Google, Amazon and Apple Seek to Develop New IoT Communication Standard

Google, Amazon, Apple and the Zigbee Alliance are looking to develop a new set of protocols to make it easier for companies to implement low power communication for the Internet of Things.

The current lineup of communication protocols used by all the hardware makers in the IoT industry is nowhere near unified, but Google, Amazon, Apple and the Zigbee Alliance aim to change that with a new standard they call “CHIP” (Connected Home over IP.)

Companies use whatever they think best suits their needs. If a product requires low power, it uses something along the lines of Zigbee or Bluetooth LE. If power is not a constraint, then using Wi-Fi makes a lot more sense.

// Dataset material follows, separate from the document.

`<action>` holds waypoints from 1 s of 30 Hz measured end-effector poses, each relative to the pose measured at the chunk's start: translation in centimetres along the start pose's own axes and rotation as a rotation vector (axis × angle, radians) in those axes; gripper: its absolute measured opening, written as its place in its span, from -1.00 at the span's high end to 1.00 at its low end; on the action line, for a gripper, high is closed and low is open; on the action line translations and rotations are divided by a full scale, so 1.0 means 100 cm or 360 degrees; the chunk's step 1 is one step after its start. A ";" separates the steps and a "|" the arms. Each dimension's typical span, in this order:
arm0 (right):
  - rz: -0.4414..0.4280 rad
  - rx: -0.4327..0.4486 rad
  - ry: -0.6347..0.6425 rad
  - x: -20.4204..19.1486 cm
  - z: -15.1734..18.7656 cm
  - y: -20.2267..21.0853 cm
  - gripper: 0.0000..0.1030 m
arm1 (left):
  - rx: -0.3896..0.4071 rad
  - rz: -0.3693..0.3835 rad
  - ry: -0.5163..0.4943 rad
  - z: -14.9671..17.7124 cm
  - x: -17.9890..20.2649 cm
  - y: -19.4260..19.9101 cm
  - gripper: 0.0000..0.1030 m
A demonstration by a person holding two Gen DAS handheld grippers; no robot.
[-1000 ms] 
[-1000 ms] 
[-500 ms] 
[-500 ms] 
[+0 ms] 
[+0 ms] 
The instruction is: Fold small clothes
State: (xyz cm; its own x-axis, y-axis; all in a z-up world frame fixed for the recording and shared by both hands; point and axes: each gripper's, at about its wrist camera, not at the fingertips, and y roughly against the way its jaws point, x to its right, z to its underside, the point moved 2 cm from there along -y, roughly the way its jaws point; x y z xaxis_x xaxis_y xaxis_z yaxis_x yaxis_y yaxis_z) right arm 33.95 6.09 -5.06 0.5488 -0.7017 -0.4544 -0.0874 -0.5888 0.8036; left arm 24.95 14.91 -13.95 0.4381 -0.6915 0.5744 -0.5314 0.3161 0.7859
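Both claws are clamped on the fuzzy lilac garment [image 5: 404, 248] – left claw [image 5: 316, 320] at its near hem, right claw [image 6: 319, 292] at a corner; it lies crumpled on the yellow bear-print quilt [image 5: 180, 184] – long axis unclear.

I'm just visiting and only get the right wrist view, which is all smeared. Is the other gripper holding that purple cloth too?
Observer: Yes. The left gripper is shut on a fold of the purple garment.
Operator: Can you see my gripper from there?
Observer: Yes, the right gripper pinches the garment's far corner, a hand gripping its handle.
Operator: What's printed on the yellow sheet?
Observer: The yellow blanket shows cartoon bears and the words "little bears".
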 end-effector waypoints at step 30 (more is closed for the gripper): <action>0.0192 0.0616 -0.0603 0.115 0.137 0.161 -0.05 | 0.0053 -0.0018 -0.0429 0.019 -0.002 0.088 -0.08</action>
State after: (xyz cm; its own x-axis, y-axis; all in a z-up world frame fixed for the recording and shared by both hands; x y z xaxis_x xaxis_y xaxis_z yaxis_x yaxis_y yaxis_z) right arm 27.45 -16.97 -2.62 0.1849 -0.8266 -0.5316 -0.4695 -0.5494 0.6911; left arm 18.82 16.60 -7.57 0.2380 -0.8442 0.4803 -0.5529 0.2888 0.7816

Put together, Google, Amazon, Apple and all of the members of the Zigbee Alliance (Ikea, Legrand, Schneider, NXP and others), gather a large selection of protocols, all of which have to be maintained and updated, not to mention that royalties are required in some instances.

Since no unified standard is in place yet, it makes sense to choose something already widely used, and that’s over IP, which is common for many other devices.

“The goal of the first specification release will be Wi-Fi, up to and including 802.11ax (aka Wi-Fi 6), that is 802.11a/b/g/n/ac/ax; Thread over 802.15.4-2006 at 2.4 GHz; and IP implementations for Bluetooth Low Energy, versions 4.1, 4.2, and 5.0 for the network and physical wireless protocols,” states the CHIP website.

“The Project Connected Home over IP Working Group will likely also embrace other IP-bearing technologies like Ethernet, Cellular, Broadband, and others.”

Depending on what the companies need for their devices, they won’t have to implement all the available protocols. Moreover, the new CHIP standard is said to be open source and won’t incur any royalties.